Female: Beige overall coloration with brown mottling covering the body.
Juvenile (both sexes): Same as female but with a thin layer of white or grey fuzz.

Diet: Meat. Albertosaurus mainly preys on soft hadrosaurs and small, fleet-footed ornithopods, however it will attempt to tackle ceratopsians and sauropods when hunting in packs. Albertosaurus will also kill and eat the sick and injured members of its own kind.

Preferred Habitat: Roams both forests and plains.

Social Structure: Surprisingly accepting of others of its kind, Albertosaurus live in small to medium-sized groups of varying ages. These groups display no real hierarchy.

Albertosaurus is similar to its relative Tyrannosaurus, albiet only half the size. The muzzle is longer, lower, and narrower than that of Tyrannosaurus with more teeth; and the arms are short with two clawed fingers. Albertosaurus is relatively gracile in build and its long legs allow it to pursue prey for long distances; as well as unleash powerful, defensive kicks. Juveniles are long-legged and even faster than the adults. There are brow hornlets above each eye, slightly more prominent in males. Females tend to be a little more robust than males.

Albertosaurus is a formidable predator, and an unexpectedly fast runner for its size. Prey animals often underestimate the Albertosaurus’ ability to run for long distances without tiring; in fact Albertosaurus often wears its prey out with a chase before attacking. The predator paces itself, picking up speed only when it realizes its prey is slowing through exhaustion. The prey is then killed with a powerful bite or a disabling kick.

Unlike Tyrannosaurus, Albertosaurus are commonly found in moderate-sized groups. To avoid over-hunting of its prey, small packs of one to three individuals break off from the main group to hunt while the other members remain behind to guard the territory and the young. Small prey, hunks of flesh and meat stored in the dinosaurs’ crop are brought back to the community and shared out between the members that require it most, namely the mothers and young.

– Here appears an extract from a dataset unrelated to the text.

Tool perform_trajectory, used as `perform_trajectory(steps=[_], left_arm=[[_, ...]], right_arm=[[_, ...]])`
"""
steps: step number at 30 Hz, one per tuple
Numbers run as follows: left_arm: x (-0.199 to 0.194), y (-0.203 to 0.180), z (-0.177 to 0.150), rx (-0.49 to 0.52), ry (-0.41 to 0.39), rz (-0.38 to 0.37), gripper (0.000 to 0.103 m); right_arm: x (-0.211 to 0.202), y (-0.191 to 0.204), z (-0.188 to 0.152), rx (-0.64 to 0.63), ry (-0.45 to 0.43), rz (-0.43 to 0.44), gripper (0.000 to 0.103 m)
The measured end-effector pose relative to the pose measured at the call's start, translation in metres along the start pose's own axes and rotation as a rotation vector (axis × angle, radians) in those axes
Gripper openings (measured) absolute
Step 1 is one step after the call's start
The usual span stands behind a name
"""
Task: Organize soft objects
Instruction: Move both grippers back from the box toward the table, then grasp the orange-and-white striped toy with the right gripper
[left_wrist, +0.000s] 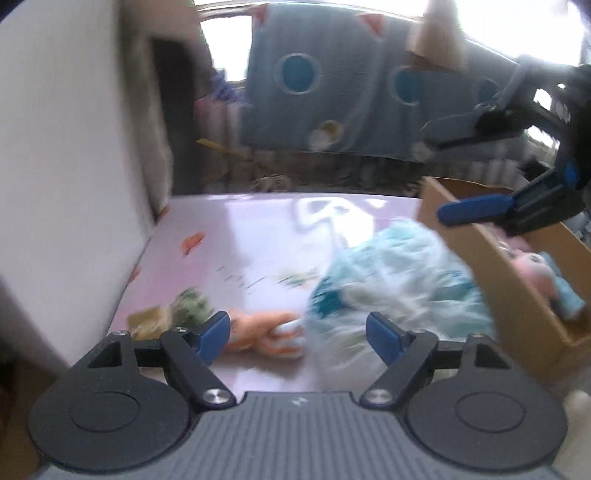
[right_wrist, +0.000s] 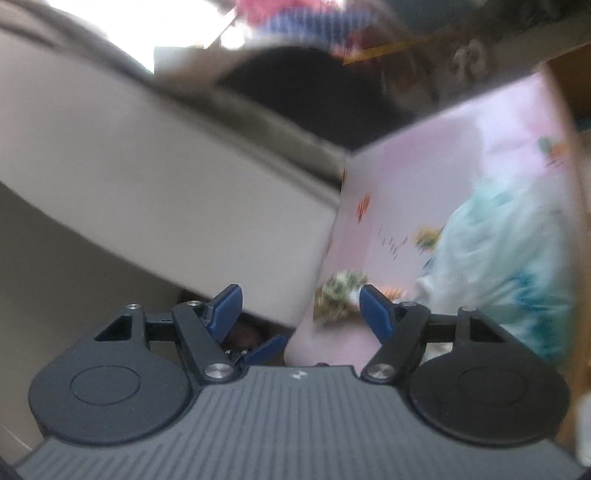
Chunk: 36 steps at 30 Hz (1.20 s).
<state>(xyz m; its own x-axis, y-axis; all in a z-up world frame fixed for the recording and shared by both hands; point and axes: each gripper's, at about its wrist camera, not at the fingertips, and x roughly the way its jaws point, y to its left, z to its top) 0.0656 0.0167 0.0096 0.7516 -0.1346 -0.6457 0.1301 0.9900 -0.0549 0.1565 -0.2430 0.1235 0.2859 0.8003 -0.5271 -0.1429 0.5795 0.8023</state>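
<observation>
On the pink table top (left_wrist: 236, 236), closest to the left gripper (left_wrist: 297, 334), an orange soft toy (left_wrist: 258, 330) lies flat, with a green soft toy (left_wrist: 184, 308) just to its left and a fluffy pale blue soft toy (left_wrist: 402, 280) touching its right end. The left gripper hangs just above the near edge of that table top, its 2 blue fingers (left_wrist: 214, 334) spread wide and empty. Right of the pale blue toy, at the table top's right edge, stands a cardboard box (left_wrist: 491, 273) holding a pink soft toy (left_wrist: 532, 266) and a small blue one, both blurred. The right gripper (left_wrist: 476, 168) hovers over the box's far corner, its 2 fingers apart with nothing between them; its own camera shows the same spread, empty fingers (right_wrist: 376, 308). Beyond the table top's far edge hangs a grey-blue cloth (left_wrist: 332, 74) with round blue patches, and a white panel (left_wrist: 74, 147) rises along the table top's left side.
</observation>
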Motion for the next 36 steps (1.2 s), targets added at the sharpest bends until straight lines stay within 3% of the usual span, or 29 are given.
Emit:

The adults care for their young in nesting communities similar to hadrosaurs, and when the juveniles are old enough they are taken on hunting expeditions with their parents and/ or older siblings. The faster-moving young flush out the prey and drive them towards the jaws of the adults waiting in ambush.

Albertosaurus is a major competitor of the similarly-sized Allosaurus, which shares its habitat. Battles between the two are commonplace due to the tyrannosaurid's high aggressiveness, and entire packs can get involved in gang fights.